• PYC to take ADOA drug to human clinical trials
  • Imugene provides update of its Phase 1 MAST (Metastatic Advanced Solid Tumours) trial
  • Cleo’s CleoDX Triage Test was published in ‘Cancer’ journal

 

PYC to commence human trials in 2024 after FDA meeting

PYC Therapeutics (ASX:PYC) announced that it has aligned with the US Food and Drug Administration (FDA) on the proposed path for its investigational drug candidate for ADOA (Autosomal Dominant Optic Atrophy).

Following pre-IND meeting with the FDA, PYC now anticipates progressing the drug candidate to human trials in the first half of calendar year 2024.

Successful progression into human studies will mark the second first-in-class drug program that PYC has advanced into the clinic.

PYC says it remains on track to realise its objective of progressing a third drug with disease-modifying potential into human studies before the end of 2024.
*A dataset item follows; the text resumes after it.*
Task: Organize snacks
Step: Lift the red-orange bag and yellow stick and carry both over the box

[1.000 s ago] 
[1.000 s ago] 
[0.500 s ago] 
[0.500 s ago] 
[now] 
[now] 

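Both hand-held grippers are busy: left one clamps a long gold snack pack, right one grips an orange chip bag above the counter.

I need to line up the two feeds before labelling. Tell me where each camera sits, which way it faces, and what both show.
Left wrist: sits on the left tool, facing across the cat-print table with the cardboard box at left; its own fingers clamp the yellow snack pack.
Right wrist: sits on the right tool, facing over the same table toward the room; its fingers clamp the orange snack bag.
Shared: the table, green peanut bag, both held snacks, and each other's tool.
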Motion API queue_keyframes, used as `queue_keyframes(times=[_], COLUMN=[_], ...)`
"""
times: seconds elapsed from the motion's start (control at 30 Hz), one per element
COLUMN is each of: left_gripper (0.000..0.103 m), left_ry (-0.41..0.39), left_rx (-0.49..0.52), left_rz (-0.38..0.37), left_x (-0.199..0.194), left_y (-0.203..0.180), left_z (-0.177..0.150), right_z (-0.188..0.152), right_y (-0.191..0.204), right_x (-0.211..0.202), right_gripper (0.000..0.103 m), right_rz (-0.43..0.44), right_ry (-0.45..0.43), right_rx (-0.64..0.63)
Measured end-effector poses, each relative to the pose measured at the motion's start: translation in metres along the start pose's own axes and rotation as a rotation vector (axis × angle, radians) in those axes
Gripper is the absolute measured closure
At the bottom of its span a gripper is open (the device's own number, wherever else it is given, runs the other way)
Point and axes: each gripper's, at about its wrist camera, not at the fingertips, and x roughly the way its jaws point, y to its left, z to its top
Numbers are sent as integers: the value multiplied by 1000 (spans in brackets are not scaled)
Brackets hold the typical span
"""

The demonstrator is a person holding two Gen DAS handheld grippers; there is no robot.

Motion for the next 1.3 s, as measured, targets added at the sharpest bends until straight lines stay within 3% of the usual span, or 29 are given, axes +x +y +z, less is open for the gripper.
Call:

Meanwhile, ADOA is a progressive and irreversible blinding eye disease and affects approximately 1 in every 35,000 people, representing a market size of ~$2 billion per annum.

ADOA is caused by a mutation in one copy of the OPA1 gene and in ~85% of patients. This leads to insufficient levels of OPA1 gene expression to support normal cellular function in the retinal ganglion cells of the eye.

The abnormal function of the affected cells due to the OPA1 deficiency causes cell stress and ultimately cell death.

 

Imugene advances Phase 1 clinical trial

Imugene (ASX:IMU) surged 15% this morning after providing a clinical trial update of its Phase 1 MAST (Metastatic Advanced Solid Tumours) trial evaluating its novel cancer-killing virus, CF33-hNIS (VAXINIA).

In the last announcement last week, Imugene reported that it has cleared cohort 4 of the intravenous (IV) arm of the monotherapy dose escalation study, as well as IV cohort 2 of the combination study where VAXINIA is administered with checkpoint inhibitor drug, pembrolizumab (KEYTRUDA).

Imugene announced today that Cohort 5 of the IV arm for the monotherapy dose escalation is now open, as is IV cohort 3 of the combination study.

Twenty-five patients were evaluable (received at least their first scan at day 42) and seven patients have their first scan still pending.

Of the evaluable patients the BOR (best overall response) were: one Complete Response (CR), one Partial Response (PR), 16 Stable Disease (SD), showing patients had control and stability of their cancer, and eight progressive disease (PD).

Importantly, early results from six patients with gastrointestinal cancers who received CF33-hNIS alone including two colorectal cancer, two bile duct, one pancreatic and one liver cancer showed positive treatment effects, with a disease control rate of 75%.

Trial expansion is now planned for 10 patients with bile duct cancers.

 

Cleo’s cancer test peer reviewed

Results from Cleo Diagnostics’ (ASX:COV) first clinical validation study of the CleoDX Triage Test, performed in a 334 patient cohort, have been published in the peer-reviewed journal “Cancers”.

The article, entitled ‘A novel predictive multi-marker test for the pre-surgical identification of ovarian cancer’, provides a detailed overview of the high performance of Cleo’s ovarian cancer diagnostics test.

The article concluded that Cleo’s ovarian cancer test was highly accurate with 95% sensitivity and 95% specificity.

The test also correctly discriminated malignant from benign samples, and was superior to current clinical methods.

Cleo says peer review provides important validation of Cleo’s technology and commercial strategy, which is targeting the surgical triage market where accurate and sensitive identification of malignant tumours is essential.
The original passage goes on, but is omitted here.